Makyajın târihçesi, Mîlâddan binlerce sene öncesine uzanmaktadır. Mısırlı ve Asurlu kadın ve erkeklerin gözlerine sürme çekmesi, saçlarını sarı nişasta ile boyayarak görünümlerini değiştirmeleri bunun delilidir. Eski Mısır kralları ile rahiplerinin, resmî ve dînî törenlerde peruk taktıkları, târih kitaplarında yazılıdır. M.Ö. 5000 yılına kadar uzanan kazılardan edinilen bilgilere göre, yüz ve göz gibi yerlere değişik boyaların tatbik edildiği görülmektedir. On altıncı yüzyıldan sonra, sahnelerde makyaj kullanılmaya başlandı. Elektriğin bulunması, sahne gösterilerinin daha canlı ve gösterişli olması dolayısıyla, makyaj yapımına daha çok itina gösterilme ihtiyacı doğdu. On dokuzuncu yüzyıldan sonra güzellik gâyesi ile yapılan makyaj günümüzde ?Kozmetik Sanâyii? adında bir sanâyi dalının çıkmasına yol açtı.

Makyaj, çeşitli moda akımlarına bağlı olarak değişir. Değişik zamanlarda değişik renkler ve tonlar göze çarpar. İlk ve ortaçağlarda, iptidaî görünümüyle de olsa, güzellik için çeşitli makyaj çeşitleri kullanıldı. Batıda, onuncu yüzyıldan îtibâren güzellik anlayışında çeşitli değişmeler kendini gösterdi. Kadınların kullandıkları bâzı makyaj maddeleri, erkekler tarafından da kullanılmaya başlandı. İslâm dîninde erkeğin tedâvi için sürme çekmesi câiz, ziynet için çekmesi câiz değildir. Ziynet başkalarını imrendirecek, onlara üstünlük sağlayacak, öğünecek şeyleri yapmaktır. Kadınların yalnız evde erkeğine karşı, içerisinde dînimize göre kullanılması yasak olan maddelerin bulunmadığı, her türlü makyaj malzemelerini kullanmalarına izin verilmiştir. Müslüman kadınlardan sokağa çıkacakları zaman sâde ve mütevâzî bir şekilde olmaları ve böyle dolaşmaları istenmektedir. Sürme ve kına, asırlardan beri Müslüman kadınların başlıca süslenme malzemesi olmuştur. Bâzı bölgelerde bunlara ilâveten dînen herhangi bir mahzuru olmayan başka süs malzemeleri de kullanılmıştır.

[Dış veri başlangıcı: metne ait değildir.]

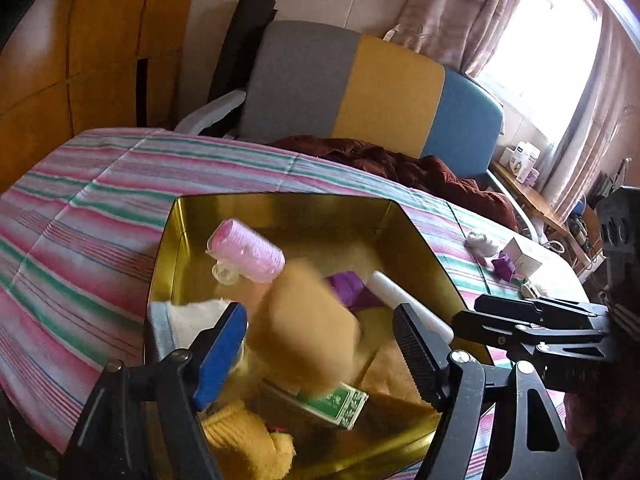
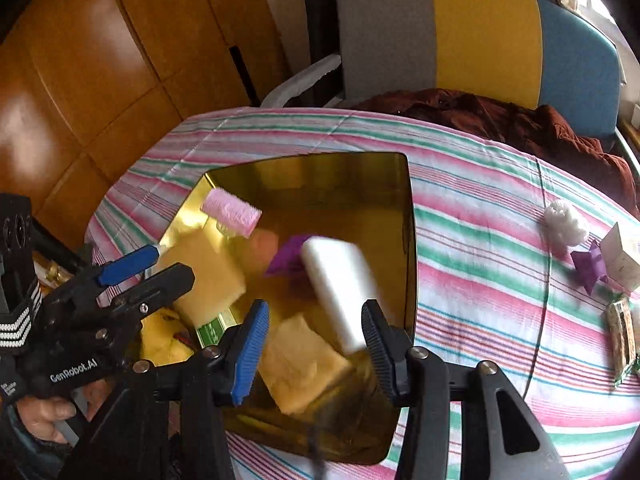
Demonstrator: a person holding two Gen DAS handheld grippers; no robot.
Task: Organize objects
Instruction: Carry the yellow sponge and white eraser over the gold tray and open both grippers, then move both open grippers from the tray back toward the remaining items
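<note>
Gold tin (image 2: 410,240) below both my tongs; left tongs (image 1: 320,344) part-open, tan sponge (image 1: 312,332) loose between; right tongs (image 2: 316,344) part-open, white block (image 2: 340,288) loose, long axis toward me. Leftovers (image 2: 592,268) lie right, nearer right tongs.

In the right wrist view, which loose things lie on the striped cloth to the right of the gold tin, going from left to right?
White fluffy ball → purple folded paper star → small white cardboard box, which touches the star. The patterned item below them overlaps in order, so I omit it.
</note>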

Sahne ve perde sanatçıları, tarafından kullanılan makyaj ile yukarıda anlatılanları birbirine karıştırmamak gerekir. Sanatçılar temsil ettikleri kişinin bütün fizikî özelliklerini canlandırmak için makyaj yaparlar. Günümüzde, yüze tatbik edilen makyaj malzemelerinin çok kullanılması hâlinde cilt bozukluklarına yol açtığı da bilinen bir gerçektir.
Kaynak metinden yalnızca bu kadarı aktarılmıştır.